**Exercise requirements:**
Could the lines from the start of the data through the line with "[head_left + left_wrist" be set down exactly, with no pictures among them?

**Dataset content:**
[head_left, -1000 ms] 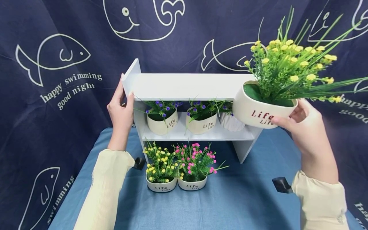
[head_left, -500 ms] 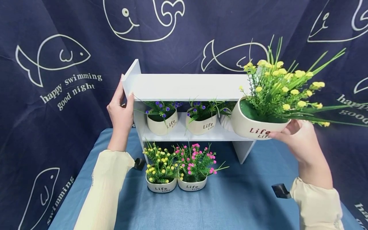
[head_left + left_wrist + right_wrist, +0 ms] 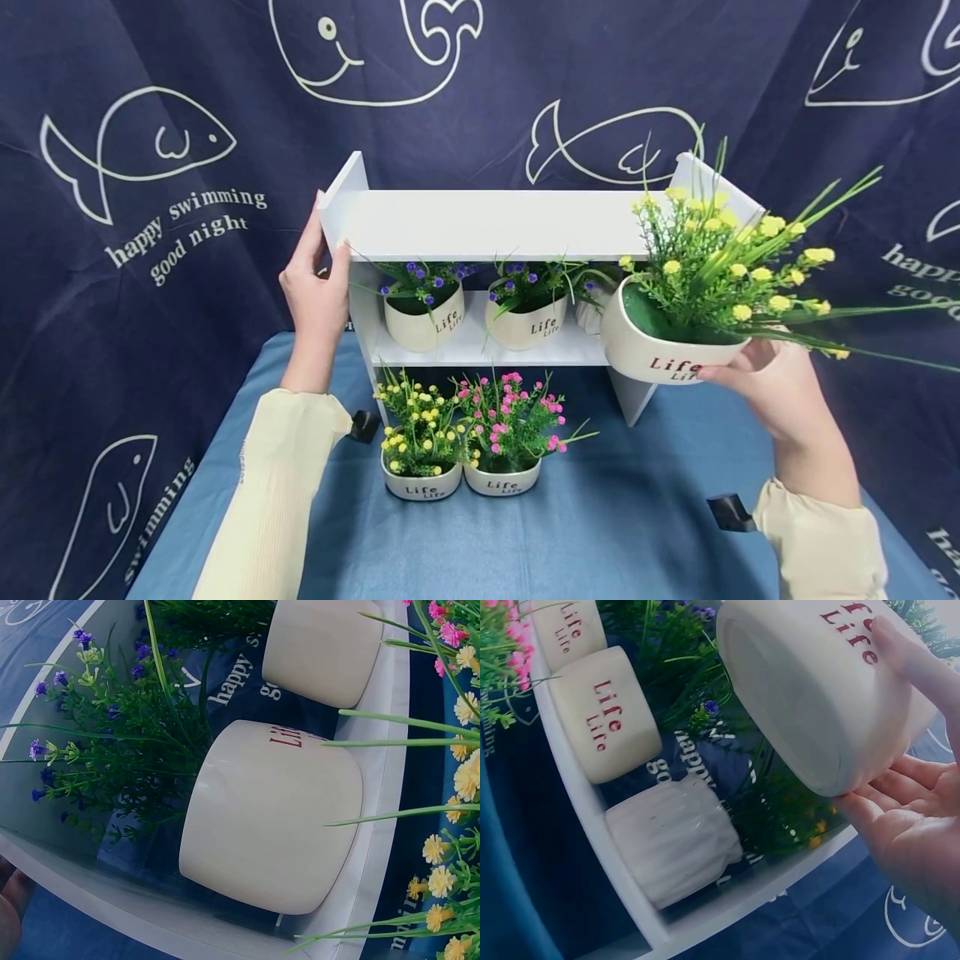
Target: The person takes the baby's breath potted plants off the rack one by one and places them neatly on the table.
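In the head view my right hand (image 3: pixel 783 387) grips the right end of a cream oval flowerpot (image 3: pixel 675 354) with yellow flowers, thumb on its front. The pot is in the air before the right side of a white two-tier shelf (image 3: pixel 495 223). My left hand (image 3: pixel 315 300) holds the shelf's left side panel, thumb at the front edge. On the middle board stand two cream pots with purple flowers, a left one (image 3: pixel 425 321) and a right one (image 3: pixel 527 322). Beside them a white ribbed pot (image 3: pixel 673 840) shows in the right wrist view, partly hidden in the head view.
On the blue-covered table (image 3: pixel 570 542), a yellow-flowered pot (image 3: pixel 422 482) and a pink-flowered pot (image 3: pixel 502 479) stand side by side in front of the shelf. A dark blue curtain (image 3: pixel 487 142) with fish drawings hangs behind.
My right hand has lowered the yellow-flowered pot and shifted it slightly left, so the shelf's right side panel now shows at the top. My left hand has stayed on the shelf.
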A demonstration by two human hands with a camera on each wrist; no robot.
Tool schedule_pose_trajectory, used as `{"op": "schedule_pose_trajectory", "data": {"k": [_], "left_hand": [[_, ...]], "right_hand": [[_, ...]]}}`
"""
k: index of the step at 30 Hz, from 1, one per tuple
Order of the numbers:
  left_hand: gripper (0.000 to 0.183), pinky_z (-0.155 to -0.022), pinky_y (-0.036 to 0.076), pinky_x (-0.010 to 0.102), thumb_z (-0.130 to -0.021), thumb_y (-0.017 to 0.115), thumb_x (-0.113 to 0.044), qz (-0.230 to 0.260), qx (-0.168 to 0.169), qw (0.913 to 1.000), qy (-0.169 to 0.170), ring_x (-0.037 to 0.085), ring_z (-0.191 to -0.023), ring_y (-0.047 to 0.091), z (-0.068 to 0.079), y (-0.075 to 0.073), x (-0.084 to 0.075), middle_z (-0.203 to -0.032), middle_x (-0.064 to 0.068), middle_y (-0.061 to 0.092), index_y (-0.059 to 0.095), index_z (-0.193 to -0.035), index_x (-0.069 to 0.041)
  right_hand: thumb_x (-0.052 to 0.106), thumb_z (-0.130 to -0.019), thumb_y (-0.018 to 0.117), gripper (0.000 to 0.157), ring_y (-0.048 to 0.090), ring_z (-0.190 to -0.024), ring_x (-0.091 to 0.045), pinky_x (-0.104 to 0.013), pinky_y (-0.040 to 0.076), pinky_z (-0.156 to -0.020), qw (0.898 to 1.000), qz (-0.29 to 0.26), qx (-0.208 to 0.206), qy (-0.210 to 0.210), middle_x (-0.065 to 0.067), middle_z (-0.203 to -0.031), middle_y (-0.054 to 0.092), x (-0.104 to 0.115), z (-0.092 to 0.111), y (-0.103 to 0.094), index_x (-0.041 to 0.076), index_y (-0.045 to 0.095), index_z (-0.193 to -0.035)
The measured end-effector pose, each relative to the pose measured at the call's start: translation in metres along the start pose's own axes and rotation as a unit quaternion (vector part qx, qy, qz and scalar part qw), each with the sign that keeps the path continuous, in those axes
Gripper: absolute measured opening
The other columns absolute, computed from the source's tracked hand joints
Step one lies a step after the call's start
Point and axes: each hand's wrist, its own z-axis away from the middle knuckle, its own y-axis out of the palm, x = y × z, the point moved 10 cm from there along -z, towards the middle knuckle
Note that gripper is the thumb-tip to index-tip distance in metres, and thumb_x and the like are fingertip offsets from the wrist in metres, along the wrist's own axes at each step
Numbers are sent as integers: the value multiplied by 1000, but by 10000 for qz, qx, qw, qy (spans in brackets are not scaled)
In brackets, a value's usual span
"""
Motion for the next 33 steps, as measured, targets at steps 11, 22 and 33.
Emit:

**Result for this exercise:**
[head_left, -1000 ms] 
[head_left, -500 ms] 
[head_left + left_wrist + right_wrist, +0 ms] 

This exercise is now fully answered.